Leave every image behind and restate the data word for word.

+ + + + +

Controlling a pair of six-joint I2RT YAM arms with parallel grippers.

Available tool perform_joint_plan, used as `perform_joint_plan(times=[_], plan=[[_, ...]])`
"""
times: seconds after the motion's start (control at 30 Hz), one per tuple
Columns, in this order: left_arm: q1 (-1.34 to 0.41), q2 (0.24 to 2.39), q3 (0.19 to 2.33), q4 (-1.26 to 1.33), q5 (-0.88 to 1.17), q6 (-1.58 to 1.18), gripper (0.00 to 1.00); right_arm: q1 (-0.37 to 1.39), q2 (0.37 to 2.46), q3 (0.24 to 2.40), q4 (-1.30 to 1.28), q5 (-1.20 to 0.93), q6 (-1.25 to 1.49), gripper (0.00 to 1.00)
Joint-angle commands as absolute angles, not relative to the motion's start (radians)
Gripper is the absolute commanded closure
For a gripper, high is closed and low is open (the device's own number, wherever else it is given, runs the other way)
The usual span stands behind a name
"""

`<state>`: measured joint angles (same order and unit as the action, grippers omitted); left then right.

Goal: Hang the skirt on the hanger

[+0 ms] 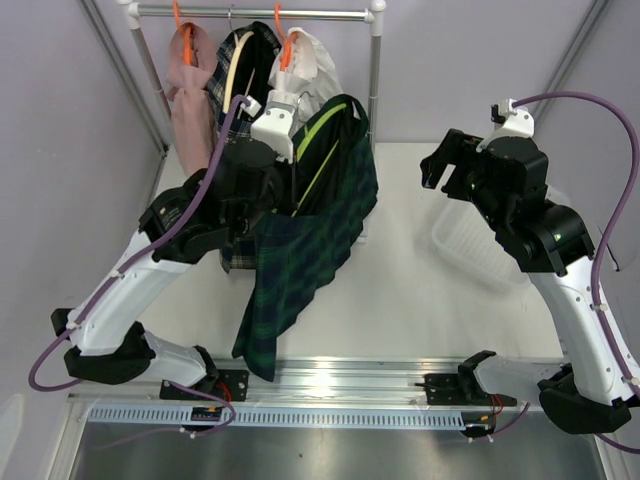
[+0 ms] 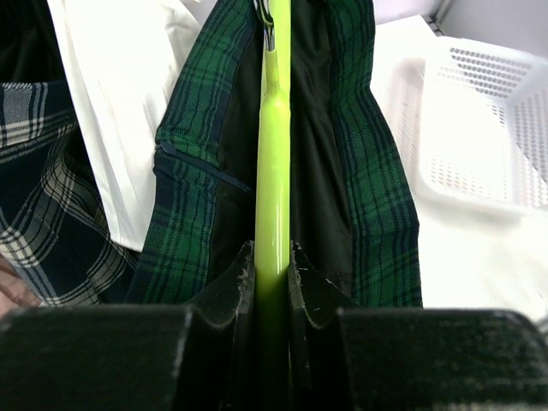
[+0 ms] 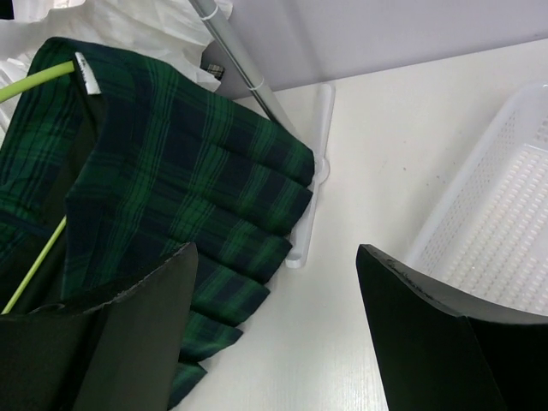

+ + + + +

## Task response
Controlling a pair of six-joint I2RT YAM arms with parallel grippers.

Available tool perform_joint_plan, used as `perform_joint_plan(times=[_], plan=[[_, ...]])`
"""
times: seconds after the motion's start (control at 30 Hz), one per tuple
Columns, in this order: left_arm: q1 (-1.34 to 0.41), q2 (0.24 to 2.39), q3 (0.19 to 2.33), q4 (-1.26 to 1.33), q5 (-0.88 to 1.17), q6 (-1.58 to 1.18), gripper (0.00 to 1.00); right_arm: q1 (-0.37 to 1.39), q2 (0.37 to 2.46), q3 (0.24 to 2.40), q4 (-1.30 to 1.28), q5 (-1.20 to 0.93), q6 (-1.25 to 1.49), gripper (0.00 to 1.00)
Joint-angle commands as absolute angles, not relative to the motion's start (radians)
Gripper is the absolute commanded closure
For a gripper, high is closed and low is open (the device's own number, wherever else it is given, runs the other way)
The usual span stands behind a name
"""

`<state>`: measured joint angles (same order and unit as the action, grippers omitted); left then right.

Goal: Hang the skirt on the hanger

[+0 ms] 
[+0 ms] 
[+0 ms] 

The answer requires nothing further.